Provided data:
********

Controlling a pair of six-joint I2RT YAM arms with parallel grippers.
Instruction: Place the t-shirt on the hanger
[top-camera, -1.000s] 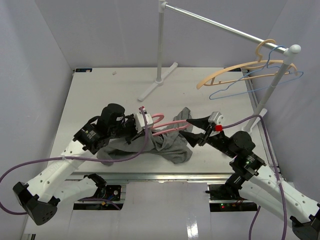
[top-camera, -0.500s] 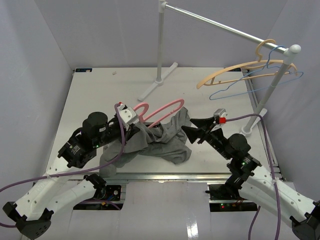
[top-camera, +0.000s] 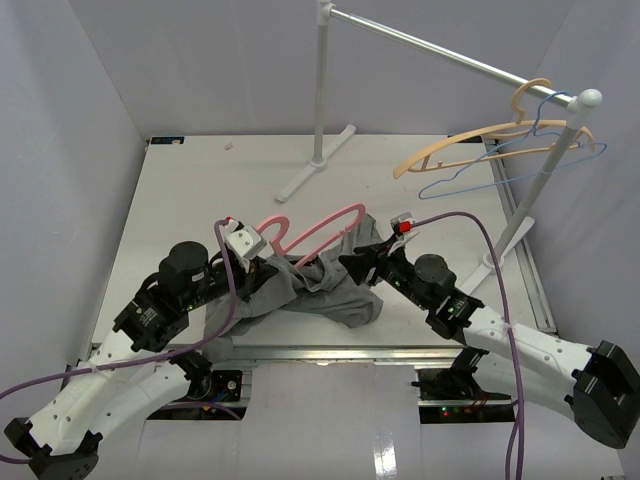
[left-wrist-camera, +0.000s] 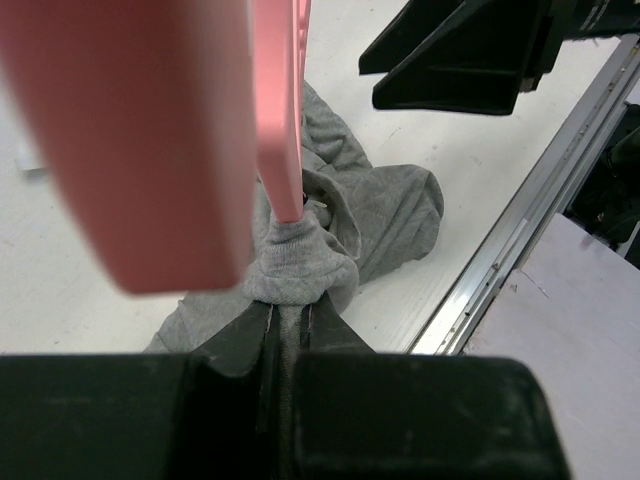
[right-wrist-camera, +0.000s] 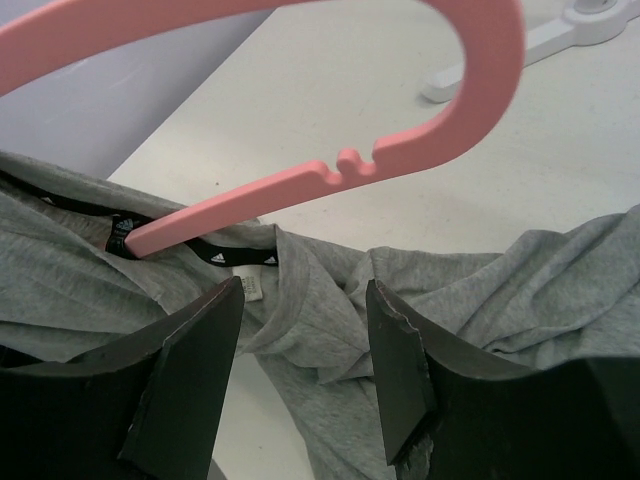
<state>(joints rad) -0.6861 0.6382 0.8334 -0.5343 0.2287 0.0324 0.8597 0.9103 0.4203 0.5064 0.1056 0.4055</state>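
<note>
The grey t-shirt (top-camera: 325, 288) lies bunched at the table's near middle. The pink hanger (top-camera: 318, 226) stands tilted above it, one end poked into the collar. My left gripper (top-camera: 262, 266) is shut on a fold of t-shirt (left-wrist-camera: 295, 265); in the left wrist view the hanger (left-wrist-camera: 283, 110) runs down into the bunched fabric at the jaws. My right gripper (top-camera: 352, 265) is open just right of the collar. In the right wrist view my right gripper (right-wrist-camera: 305, 290) is spread over the t-shirt (right-wrist-camera: 330, 300) below the hanger's notched arm (right-wrist-camera: 300, 185).
A white clothes rack (top-camera: 318, 90) stands at the back, its rod running right to a second post (top-camera: 540, 180). A tan wooden hanger (top-camera: 455, 148) and a blue wire hanger (top-camera: 480, 178) hang on it. A metal rail (left-wrist-camera: 520, 230) edges the table front.
My left gripper has drawn back to the left and nearer, taking the shirt fold and the hanger along. My right gripper has moved left, closer to the collar.
</note>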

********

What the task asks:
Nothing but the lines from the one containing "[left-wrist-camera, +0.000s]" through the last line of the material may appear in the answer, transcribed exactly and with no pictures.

Written response:
[left-wrist-camera, +0.000s] 
[right-wrist-camera, +0.000s] 
<state>(joints rad) -0.6861 0.6382 0.8334 -0.5343 0.2287 0.0324 0.8597 0.9103 0.4203 0.5064 0.1056 0.4055</state>
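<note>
The grey t-shirt (top-camera: 325, 288) lies bunched at the table's near middle. The pink hanger (top-camera: 318, 226) stands tilted above it, one end poked into the collar. My left gripper (top-camera: 262, 266) is shut on a fold of t-shirt (left-wrist-camera: 295, 265); in the left wrist view the hanger (left-wrist-camera: 283, 110) runs down into the bunched fabric at the jaws. My right gripper (top-camera: 352, 265) is open just right of the collar. In the right wrist view my right gripper (right-wrist-camera: 305, 290) is spread over the t-shirt (right-wrist-camera: 330, 300) below the hanger's notched arm (right-wrist-camera: 300, 185).
A white clothes rack (top-camera: 318, 90) stands at the back, its rod running right to a second post (top-camera: 540, 180). A tan wooden hanger (top-camera: 455, 148) and a blue wire hanger (top-camera: 480, 178) hang on it. A metal rail (left-wrist-camera: 520, 230) edges the table front.
My left gripper has drawn back to the left and nearer, taking the shirt fold and the hanger along. My right gripper has moved left, closer to the collar.
</note>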

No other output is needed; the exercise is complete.